Парикмахерская была закрыта, уборщица пересчитывала салфетки.
— Здесь наш бюст стоит, — сказал ей Черемыш и подергал дверь, — а оригинал не соответствует, дай бритву, мамочка.
— Принципиально не дам, товарищи офицеры, потому что не возвращаете, — сказала «мамочка», выключила титан и ушла.
Подошел старший лейтенант Гладких, командир сторожевика «Память Руслана», в записной книжечке у него была бритва. Над «Памятью Руслана» шефствовали палехские мастера и регулярно присылали на судно яркие записные книжечки с наглядной агитацией на деревянных переплетиках.
— Предлагаю меняться, товарищ старший лейтенант, — сказал Черемыш по дороге в курилку. — Вот на мой ножичек…
— У него же щербина…
— А у вас в книжечке уже понаписано…
В курилке Макаревича взялся добривать Черемыш, хотя Макаревич и настаивал, чтобы добривал его сам Чижов.
— Я тебе, командир, доверяю, — уговаривал Макаревич, — а то этот трепач порежет.
Чижов и Гладких сели на банкетку в чехле отдельно — все-таки командиры кораблей, уютно закурили и стали слушать веселую трепотню вокруг Макаревича.
— У меня предчувствие, — трепался Черемыш, — что ты сегодня спутаешься, — Черемыш знал, что Макаревич боится этого, и бил наверняка, — сон был такой… Артист должен внутренним взором видеть картину…
— Отстань, — встревожился Макаревич.
— Порежу, — предупредил Черемыш, — «цветы роняют лепестки на песок», — бил он под дых, — цветы на песке-то не растут, неувязочка…
— Это образ, — не шевеля верхней губой, замямлил Макаревич, — разбитой жизни.
Уютно текла вода в раковине, все курили. Брить Макаревича собралось уже человек восемь, даже одеколон принесли.
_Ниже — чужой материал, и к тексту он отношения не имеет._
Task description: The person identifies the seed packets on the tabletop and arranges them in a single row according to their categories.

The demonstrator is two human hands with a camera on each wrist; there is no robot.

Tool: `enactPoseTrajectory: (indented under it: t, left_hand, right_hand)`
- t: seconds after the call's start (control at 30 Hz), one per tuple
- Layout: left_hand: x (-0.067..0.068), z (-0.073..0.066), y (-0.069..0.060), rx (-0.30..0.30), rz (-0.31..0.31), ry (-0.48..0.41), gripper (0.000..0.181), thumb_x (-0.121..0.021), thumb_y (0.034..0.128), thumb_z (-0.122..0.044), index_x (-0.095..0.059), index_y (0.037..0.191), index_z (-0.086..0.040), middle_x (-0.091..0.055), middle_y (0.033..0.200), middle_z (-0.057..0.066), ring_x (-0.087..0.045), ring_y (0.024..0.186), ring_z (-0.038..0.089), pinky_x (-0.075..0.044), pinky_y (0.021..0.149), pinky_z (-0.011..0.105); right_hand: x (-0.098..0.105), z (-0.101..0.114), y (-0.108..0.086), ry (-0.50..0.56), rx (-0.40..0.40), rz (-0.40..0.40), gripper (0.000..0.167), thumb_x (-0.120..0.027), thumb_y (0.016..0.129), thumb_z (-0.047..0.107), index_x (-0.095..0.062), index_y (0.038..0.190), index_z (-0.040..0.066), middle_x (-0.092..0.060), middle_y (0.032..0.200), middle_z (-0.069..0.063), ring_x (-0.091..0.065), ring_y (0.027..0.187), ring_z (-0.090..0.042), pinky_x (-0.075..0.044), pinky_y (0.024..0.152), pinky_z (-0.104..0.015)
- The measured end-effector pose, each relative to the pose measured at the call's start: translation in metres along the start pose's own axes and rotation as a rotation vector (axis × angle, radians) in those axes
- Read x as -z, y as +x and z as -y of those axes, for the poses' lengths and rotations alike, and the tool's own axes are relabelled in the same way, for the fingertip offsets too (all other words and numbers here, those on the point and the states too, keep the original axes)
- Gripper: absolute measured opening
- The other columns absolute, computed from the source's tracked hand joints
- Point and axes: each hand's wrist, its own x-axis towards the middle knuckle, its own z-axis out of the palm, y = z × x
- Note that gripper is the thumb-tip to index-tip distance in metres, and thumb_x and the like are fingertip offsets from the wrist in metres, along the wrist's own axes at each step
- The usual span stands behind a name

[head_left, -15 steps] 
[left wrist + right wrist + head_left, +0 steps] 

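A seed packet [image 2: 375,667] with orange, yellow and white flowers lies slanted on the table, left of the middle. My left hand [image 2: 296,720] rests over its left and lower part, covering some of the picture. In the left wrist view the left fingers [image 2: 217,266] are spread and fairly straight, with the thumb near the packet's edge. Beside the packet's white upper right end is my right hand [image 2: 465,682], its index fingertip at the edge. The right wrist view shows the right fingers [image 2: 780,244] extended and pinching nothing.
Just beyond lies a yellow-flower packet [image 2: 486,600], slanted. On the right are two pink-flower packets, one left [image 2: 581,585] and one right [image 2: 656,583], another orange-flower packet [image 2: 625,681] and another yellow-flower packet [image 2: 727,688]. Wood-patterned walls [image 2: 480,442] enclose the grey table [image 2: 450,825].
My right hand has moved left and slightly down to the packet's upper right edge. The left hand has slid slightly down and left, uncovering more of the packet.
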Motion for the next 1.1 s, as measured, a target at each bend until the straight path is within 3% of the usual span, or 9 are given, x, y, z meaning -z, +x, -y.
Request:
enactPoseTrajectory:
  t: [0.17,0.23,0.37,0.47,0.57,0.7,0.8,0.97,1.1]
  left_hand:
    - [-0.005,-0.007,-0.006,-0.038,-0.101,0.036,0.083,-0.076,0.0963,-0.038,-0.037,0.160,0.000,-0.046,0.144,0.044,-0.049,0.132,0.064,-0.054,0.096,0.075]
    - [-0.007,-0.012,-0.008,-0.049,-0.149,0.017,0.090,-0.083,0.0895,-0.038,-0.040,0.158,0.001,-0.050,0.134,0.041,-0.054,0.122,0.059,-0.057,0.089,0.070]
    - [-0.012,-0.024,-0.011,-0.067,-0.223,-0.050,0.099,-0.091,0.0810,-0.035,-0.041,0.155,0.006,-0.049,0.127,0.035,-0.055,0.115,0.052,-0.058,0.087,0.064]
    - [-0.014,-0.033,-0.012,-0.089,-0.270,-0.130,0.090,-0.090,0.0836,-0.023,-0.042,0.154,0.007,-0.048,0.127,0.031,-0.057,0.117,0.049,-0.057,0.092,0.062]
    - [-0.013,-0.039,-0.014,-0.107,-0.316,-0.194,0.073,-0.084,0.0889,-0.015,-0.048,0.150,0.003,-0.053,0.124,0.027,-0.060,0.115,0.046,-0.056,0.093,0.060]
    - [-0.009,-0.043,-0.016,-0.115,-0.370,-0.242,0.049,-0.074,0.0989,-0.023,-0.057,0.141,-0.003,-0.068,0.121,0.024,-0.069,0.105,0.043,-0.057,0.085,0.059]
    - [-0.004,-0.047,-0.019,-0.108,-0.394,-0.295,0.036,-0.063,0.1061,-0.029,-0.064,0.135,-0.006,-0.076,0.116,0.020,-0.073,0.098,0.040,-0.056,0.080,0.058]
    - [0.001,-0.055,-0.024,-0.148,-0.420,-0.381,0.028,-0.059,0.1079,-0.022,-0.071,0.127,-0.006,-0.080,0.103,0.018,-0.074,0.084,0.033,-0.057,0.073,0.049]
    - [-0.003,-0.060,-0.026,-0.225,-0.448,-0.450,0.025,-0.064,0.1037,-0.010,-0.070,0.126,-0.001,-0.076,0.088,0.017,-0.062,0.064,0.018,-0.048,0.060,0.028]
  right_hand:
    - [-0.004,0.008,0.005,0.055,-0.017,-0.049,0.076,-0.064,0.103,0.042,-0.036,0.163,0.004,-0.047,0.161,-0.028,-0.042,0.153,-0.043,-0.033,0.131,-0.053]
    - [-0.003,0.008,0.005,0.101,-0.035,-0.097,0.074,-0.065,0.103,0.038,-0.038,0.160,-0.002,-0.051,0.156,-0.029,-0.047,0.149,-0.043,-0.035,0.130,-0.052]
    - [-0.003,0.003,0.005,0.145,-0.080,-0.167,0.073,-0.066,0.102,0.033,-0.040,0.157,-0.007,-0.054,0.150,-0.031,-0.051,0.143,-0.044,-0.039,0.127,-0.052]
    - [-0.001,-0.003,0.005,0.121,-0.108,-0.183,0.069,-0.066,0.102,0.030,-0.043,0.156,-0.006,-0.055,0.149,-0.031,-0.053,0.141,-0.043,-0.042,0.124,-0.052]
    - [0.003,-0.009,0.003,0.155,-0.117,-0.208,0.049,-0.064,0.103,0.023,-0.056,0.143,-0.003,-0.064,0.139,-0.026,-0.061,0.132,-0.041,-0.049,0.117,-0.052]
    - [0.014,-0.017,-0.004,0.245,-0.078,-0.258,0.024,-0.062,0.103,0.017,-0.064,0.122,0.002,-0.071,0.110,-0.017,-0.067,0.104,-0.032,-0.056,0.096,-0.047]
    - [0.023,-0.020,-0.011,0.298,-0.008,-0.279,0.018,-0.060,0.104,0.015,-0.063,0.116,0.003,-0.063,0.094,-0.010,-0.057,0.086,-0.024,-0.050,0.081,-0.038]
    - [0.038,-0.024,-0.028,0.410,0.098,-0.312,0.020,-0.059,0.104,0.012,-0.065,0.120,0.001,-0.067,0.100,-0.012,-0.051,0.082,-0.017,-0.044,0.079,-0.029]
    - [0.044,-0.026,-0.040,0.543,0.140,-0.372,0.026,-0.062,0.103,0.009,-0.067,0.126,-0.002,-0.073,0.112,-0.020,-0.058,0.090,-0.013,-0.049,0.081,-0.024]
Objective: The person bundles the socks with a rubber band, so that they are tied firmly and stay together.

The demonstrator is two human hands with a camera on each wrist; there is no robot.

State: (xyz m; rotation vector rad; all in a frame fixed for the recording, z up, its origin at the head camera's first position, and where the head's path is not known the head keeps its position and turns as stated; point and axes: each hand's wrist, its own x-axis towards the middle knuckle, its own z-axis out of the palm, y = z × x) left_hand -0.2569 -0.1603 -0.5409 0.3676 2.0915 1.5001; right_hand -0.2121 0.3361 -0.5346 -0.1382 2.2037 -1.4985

Самому старшему здесь, не считая Макаревича, — Гладких — было двадцать пять лет.
В курилку вошел длинный лейтенант с английского корвета.
— Эй, лейтенант, — сказал ему Черемыш, — на тебе авансом ножичек. Как там насчет второго фронта? — и посмотрел на Гладких.
Тот принял вызов, вырвал два листочка и подарил лейтенанту книжечку. Макаревич одернул перед зеркалом тужурку и пошел за кулисы, а остальные направились в подвал смотреть, как Меркулов лепит катерника Селиванова, потопившего в прошлом месяце в Торосовой губе лодку. Но в мастерскую их не пустили.
— С нами вот союзник, иностранный товарищ, — канючил Черемыш.
Селиванов сидел в зимнем реглане с биноклем и ныл, что ему жарко.
Меркулов раскричался, что творческая работа требует уважения и он будет жаловаться самому командующему. Выпроваживая их, старшина сказал Чижову:
— Товарищ скульптор весь свой паек на кофе и мармелад для вас, товарищи офицеры, отоваривает, он для истории работает, он творческий талант, а вы все — «береговой службы» да «береговой службы»… Ну эх… — и закрыл за ними дверь на засов.
Они пошли было назад, но дверь с черной лестницы в фойе перекрыли, и они оказались на улице. Билеты остались у Макаревича. Лейтенанта флота обратно пустили, а их нет.
Верзила лейтенант, который так ничего и не понял, уходил вверх по лестнице, по красной ковровой дорожке, обернулся, улыбнулся, помахал им рукой.
— Каланча. Никакого понятия о дружбе, — сказал ему вслед Черемыш, — капиталистические джунгли, где человек человеку волк.
У чугунного фонаря стояли две девушки в одинаковых платьях, с лодочками в сеточках, очень беленькие и очень хорошенькие, и Черемыш бросился за пропусками.
— Здесь наш бюст стоит, — донесся его голос из комнатки администратора, — а лейтенант береговой службы не верит…
— Товарищ Чижов? — уважительно закивал администратор и стал выписывать пропуска.
— Вы скульптор? — спросила у Чижова девушка, когда они поднимались в зал.
— Он скульптор, — ликовал Черемыш. — И вот товарищ Гладких тоже скульптор, редкий специалист по разминанию глины. А я — командир корабля, а ордена они у меня одолжили, а то им неудобно.
— Перебираешь, Жорж, — сказал Чижов сухо, — замри на деле, знаешь?!
— Дробь, — поскучнел Черемыш, — вас понял, командир.
Гладких отправился играть в шашки, а они пошли в зал.
Для Макаревича сделали специальное освещение, он вышел быстро и запел сразу очень громко и очень сердито. Ария была трудная, надо было не только петь, но и всей фигурой изобразить отчаяние, и это как раз у Макаревича получилось хорошо и трогательно. Им даже показалось, что когда он пел про лепестки на песке, то торжествующе на них посмотрел.